■ What is needed: From the line that contains "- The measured" through the line that contains "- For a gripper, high", output every line of the listing below exactly and leave out all the rest.

-------------------------

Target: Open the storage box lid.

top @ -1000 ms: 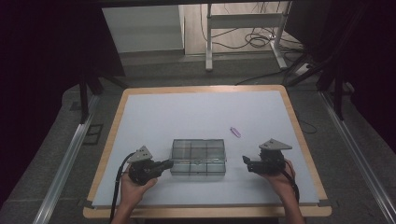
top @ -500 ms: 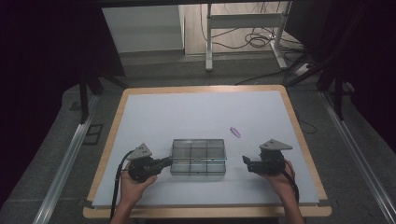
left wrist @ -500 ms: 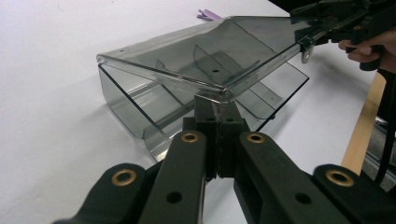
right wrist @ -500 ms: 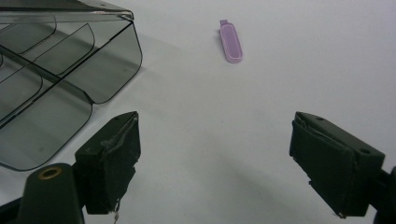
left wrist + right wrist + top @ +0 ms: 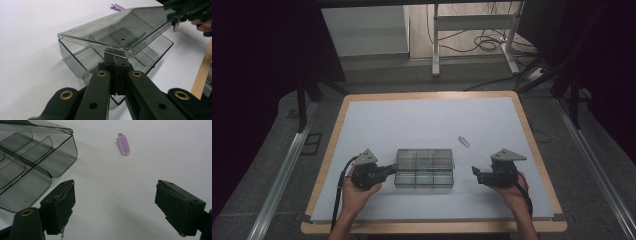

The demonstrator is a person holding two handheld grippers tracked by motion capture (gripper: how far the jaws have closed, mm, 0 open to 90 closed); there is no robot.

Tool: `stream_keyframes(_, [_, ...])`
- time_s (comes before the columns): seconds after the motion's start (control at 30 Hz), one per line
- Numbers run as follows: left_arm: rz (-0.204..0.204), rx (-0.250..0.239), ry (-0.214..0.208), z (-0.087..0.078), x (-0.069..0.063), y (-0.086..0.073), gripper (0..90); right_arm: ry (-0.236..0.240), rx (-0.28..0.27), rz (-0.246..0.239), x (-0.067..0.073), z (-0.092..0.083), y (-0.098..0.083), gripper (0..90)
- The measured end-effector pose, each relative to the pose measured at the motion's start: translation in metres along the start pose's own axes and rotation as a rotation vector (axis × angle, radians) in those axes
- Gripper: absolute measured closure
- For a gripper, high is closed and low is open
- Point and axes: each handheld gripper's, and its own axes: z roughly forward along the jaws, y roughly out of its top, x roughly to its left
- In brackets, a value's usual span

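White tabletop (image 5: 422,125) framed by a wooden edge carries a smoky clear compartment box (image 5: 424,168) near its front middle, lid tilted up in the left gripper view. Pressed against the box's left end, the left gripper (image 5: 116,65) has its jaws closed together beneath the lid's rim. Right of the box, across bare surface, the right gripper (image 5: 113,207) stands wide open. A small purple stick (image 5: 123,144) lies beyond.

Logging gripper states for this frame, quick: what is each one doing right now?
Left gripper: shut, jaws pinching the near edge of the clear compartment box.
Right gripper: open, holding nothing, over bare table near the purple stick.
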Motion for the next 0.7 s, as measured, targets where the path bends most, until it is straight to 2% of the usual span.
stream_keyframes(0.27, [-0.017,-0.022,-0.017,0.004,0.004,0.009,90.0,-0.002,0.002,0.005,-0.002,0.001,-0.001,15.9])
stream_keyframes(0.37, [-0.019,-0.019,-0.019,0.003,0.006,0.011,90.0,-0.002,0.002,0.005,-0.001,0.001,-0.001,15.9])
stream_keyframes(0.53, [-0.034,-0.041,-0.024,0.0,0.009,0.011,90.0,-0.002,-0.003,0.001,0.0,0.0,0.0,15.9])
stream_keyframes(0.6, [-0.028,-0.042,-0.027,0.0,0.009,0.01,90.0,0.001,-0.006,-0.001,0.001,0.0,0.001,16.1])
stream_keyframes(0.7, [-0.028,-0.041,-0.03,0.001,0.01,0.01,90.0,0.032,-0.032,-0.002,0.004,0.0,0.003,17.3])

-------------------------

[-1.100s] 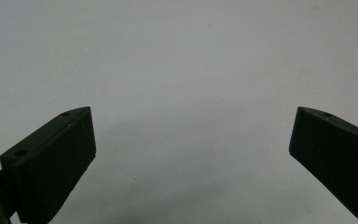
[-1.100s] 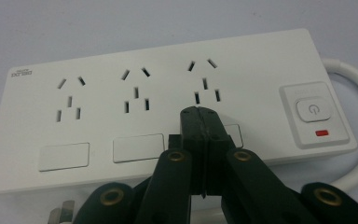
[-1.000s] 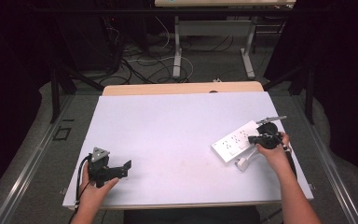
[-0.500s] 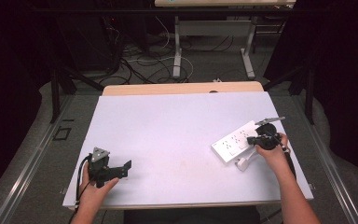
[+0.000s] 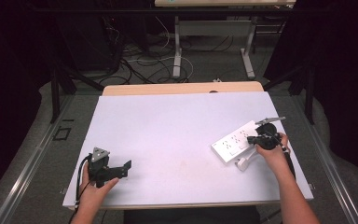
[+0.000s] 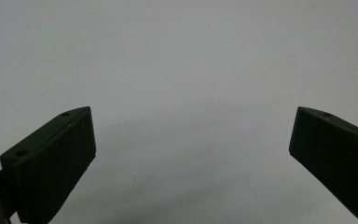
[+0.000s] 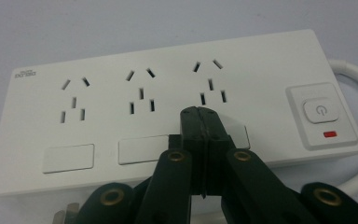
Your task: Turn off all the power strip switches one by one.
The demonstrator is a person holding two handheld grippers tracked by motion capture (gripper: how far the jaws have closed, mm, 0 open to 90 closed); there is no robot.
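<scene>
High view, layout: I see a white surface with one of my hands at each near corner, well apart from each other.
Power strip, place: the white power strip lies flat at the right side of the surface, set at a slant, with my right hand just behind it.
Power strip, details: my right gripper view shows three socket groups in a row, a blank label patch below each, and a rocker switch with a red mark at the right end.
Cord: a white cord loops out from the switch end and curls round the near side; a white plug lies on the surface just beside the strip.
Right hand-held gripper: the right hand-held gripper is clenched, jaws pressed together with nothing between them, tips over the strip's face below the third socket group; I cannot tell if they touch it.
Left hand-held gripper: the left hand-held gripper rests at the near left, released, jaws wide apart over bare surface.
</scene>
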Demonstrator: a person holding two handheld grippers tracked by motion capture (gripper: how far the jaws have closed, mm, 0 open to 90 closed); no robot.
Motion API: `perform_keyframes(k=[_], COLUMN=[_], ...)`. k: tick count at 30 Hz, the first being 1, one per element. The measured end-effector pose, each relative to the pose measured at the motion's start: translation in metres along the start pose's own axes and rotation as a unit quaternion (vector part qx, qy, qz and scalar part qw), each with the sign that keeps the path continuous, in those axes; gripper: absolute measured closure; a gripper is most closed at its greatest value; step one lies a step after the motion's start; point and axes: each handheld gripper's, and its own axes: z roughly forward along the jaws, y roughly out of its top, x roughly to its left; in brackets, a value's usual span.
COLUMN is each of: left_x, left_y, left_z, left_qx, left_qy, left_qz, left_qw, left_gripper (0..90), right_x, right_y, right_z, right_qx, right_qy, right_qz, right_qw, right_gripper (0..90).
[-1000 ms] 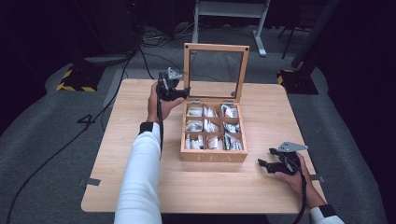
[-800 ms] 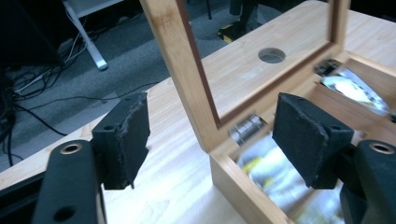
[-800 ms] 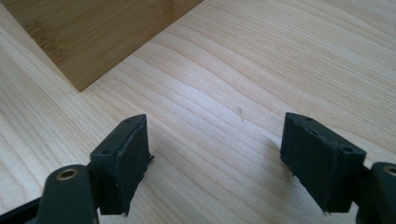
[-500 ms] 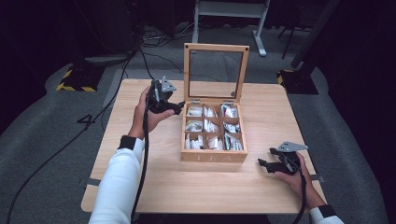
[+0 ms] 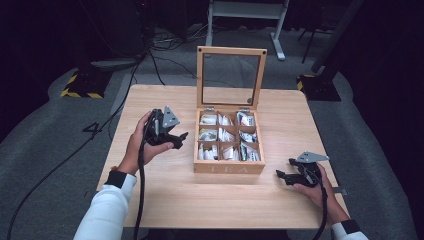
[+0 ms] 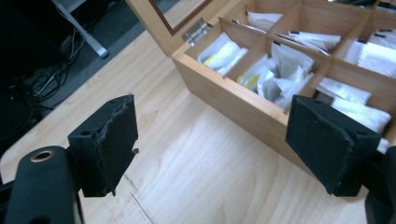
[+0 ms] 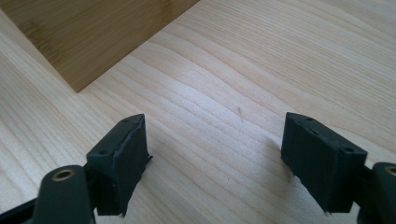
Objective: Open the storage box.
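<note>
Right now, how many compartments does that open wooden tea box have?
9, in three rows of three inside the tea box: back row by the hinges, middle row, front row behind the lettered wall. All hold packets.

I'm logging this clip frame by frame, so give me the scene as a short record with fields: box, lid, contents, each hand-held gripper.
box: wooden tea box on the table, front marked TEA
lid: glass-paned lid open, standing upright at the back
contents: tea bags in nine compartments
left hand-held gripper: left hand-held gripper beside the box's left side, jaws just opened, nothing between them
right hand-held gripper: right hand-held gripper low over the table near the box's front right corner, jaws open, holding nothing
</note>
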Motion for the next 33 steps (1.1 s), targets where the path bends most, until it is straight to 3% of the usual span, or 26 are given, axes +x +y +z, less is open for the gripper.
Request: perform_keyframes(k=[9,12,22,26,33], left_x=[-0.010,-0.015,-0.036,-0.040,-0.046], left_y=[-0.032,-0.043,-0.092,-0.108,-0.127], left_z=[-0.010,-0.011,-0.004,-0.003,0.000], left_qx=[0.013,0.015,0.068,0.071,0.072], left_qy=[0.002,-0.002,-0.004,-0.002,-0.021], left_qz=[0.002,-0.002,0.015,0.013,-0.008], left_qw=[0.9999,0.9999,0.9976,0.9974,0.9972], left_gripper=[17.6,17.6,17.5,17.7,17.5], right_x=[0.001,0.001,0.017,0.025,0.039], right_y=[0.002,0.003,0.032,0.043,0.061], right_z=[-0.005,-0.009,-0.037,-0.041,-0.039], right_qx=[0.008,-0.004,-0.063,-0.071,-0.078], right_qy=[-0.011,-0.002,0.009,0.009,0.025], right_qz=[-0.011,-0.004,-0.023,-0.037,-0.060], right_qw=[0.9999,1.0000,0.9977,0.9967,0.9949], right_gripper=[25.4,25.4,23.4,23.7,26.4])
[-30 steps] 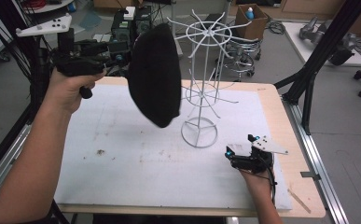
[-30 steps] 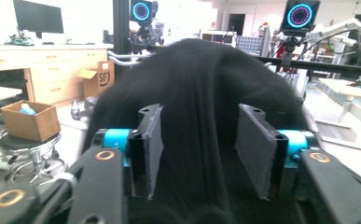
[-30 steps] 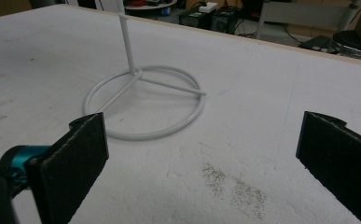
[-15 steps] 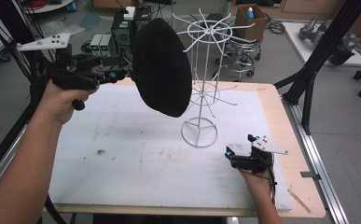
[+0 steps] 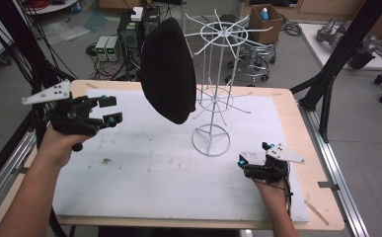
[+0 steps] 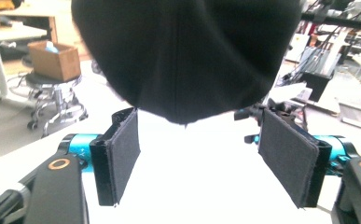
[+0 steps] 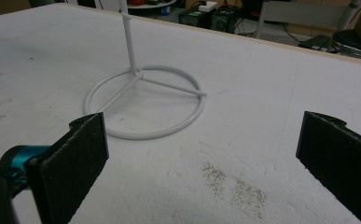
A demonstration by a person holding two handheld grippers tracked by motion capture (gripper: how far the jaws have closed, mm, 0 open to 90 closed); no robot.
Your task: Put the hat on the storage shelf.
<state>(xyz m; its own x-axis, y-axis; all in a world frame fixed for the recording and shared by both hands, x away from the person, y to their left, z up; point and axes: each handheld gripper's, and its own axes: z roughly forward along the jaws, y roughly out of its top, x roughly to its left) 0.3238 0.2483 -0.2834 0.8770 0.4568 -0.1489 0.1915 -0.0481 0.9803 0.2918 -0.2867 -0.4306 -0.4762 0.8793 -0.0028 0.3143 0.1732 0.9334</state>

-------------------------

■ Exercise result:
- The measured end-effector pose, each relative to the pose measured at the motion's start: translation in metres along the start pose's own axes and rotation as a rotation vector (axis × angle, radians) in those axes
- Gripper: absolute measured closure
- For a gripper, high is closed and low is open

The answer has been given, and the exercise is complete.